1H-NMR (D2O/TFA, DSS): 0.9–1.3 ppm (α-CH3- of main chain), 1.4–1.6 ppm (CH3: side chain of Ala), 1.8–2.4 ppm (-CH2C(CH3)-: PMPC main chain and peptide grafts), 2.7–2.8 ppm (-NH-CH2CH2-CO-: βAla), 3.2–3.4 ppm (-N+(CH3)3: side chain of PMPC), 3.6 ppm (-CH2-N+(CH3)3: side chain of PMPC), 3.7–4.0 ppm (-CH2CH2O-: main chain of PEG, -HN-CH2CH2-CO-: βAla), 4.2–4.8 ppm (-CH-: Ala, -COCH2CH2O-, -O-CH2-CH2-N+: side chain of PMPC).

MTT assay

To assess the in vitro biocompatibility of the graft copolymers, an MTT assay was performed. NIH/3T3 cells were cultured to 80% confluence in Dulbecco's modified Eagle medium (DMEM) supplemented with 10% calf serum and 1% penicillin/streptomycin at 37 °C under 5% CO2. The cells were plated onto a 96-well plate (Iwaki) at a density of 1 × 104 cells (100 μL) per well and incubated at 37 °C for 24 h. After the medium was removed, fresh media containing the graft copolymers with various grafting ratios (10 μg mL−1) were added to the wells and incubated for 24 h. After discarding the old media and washing the wells with phosphate buffered saline (PBS), the MTT-containing medium was added to each well and incubated for 2 h. After incubation, the medium was removed, and DMSO was added. The absorbance measured using a microplate reader (Molecular Device FilterMax F5) was 570 nm. Cell viability (%) was calculated relative to the untreated cells (100% viability). The experiments were performed thrice for each sample.

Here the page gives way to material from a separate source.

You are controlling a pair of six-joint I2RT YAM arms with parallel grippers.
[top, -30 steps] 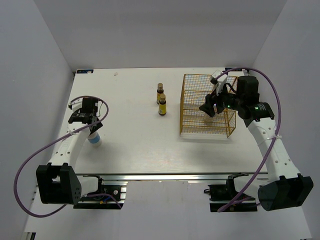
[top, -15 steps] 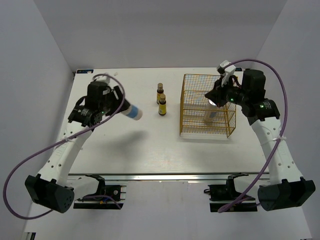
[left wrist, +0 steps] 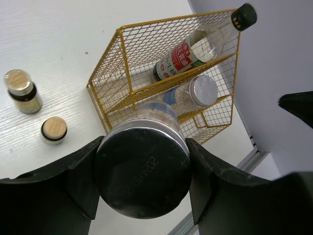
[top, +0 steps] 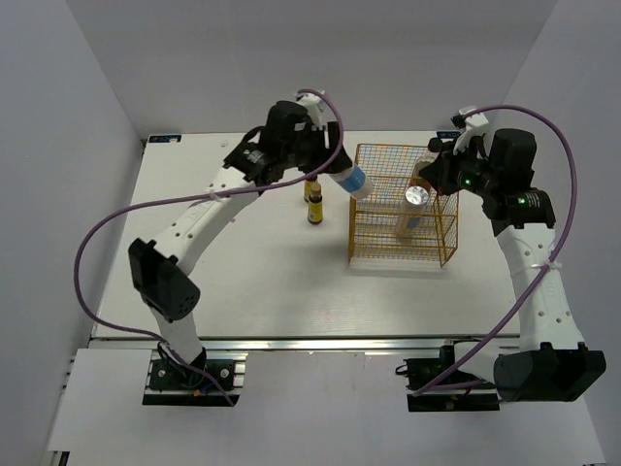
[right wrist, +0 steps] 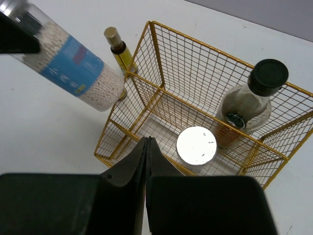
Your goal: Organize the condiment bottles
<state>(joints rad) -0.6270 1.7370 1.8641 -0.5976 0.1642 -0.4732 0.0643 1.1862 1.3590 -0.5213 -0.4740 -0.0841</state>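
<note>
My left gripper [left wrist: 142, 166] is shut on a white blue-labelled bottle [top: 354, 181], held tilted in the air at the left edge of the yellow wire basket [top: 361, 209]. Its label shows in the right wrist view [right wrist: 73, 68]. Inside the basket [right wrist: 195, 41] stand another white bottle with a silver cap [right wrist: 196, 145] and the dark-sauce bottle with a black cap [right wrist: 266, 76]. Two tiny brown bottles [left wrist: 22, 90] [left wrist: 54, 129] stand on the table left of the basket. My right gripper [right wrist: 147, 142] hovers over the basket, shut on nothing.
The basket [left wrist: 122, 54] sits at the back right of the white table [top: 243, 272]. Grey walls enclose the table on three sides. The left arm [top: 204, 209] stretches diagonally across the table's left half.
The left arm has swung from the table's left side over to the basket, carrying the white bottle. The right gripper has left the other white bottle in the basket, risen and shut.
</note>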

Cell assay in injectable hydrogel

Chondrocytes were used for 3D cell culture experiments. The articular cartilage slices were first harvested from the distal femur of the pig knee (6 months, ca. 100 kg weight) purchased from a butcher. The articular cartilage slices were trypsinized (0.25%) at 37 °C for 30 min. The articular cartilage slices were then treated with a sterilized DMEM containing collagenase (0.1%) for 12 h at 37 °C under 100% humidity and 5% CO2. Chondrocytes were isolated using a cell strainer (40 μm, Nunc) by removing the degraded substrates and re-suspending the chondrocytes at a density of 1.0 × 107 cells mL−1 in sterilized DMEM supplemented with 10% bovin serum and 1% penicillin/streptomycin. This cell suspension was then added to lyophilized 1m (m = 28) in a 24 well-plate and gently stirred with a pipette tip. The resultant chondrocyte-encapsulated hydrogel (15 wt%) was cultured at 37 °C under 5% CO2 for 2 days. The hydrogel was loaded into a syringe (Terumo Co. SS-01T) and injected onto a glass slide. During the process, cell viability was evaluated by a live/dead assay using calcein-AM and ethidium homodimer. The 3D imaging of the cells within the hydrogel was performed using a multiphoton excitation microscope (Leica TCS SP8 MP confocal microscope).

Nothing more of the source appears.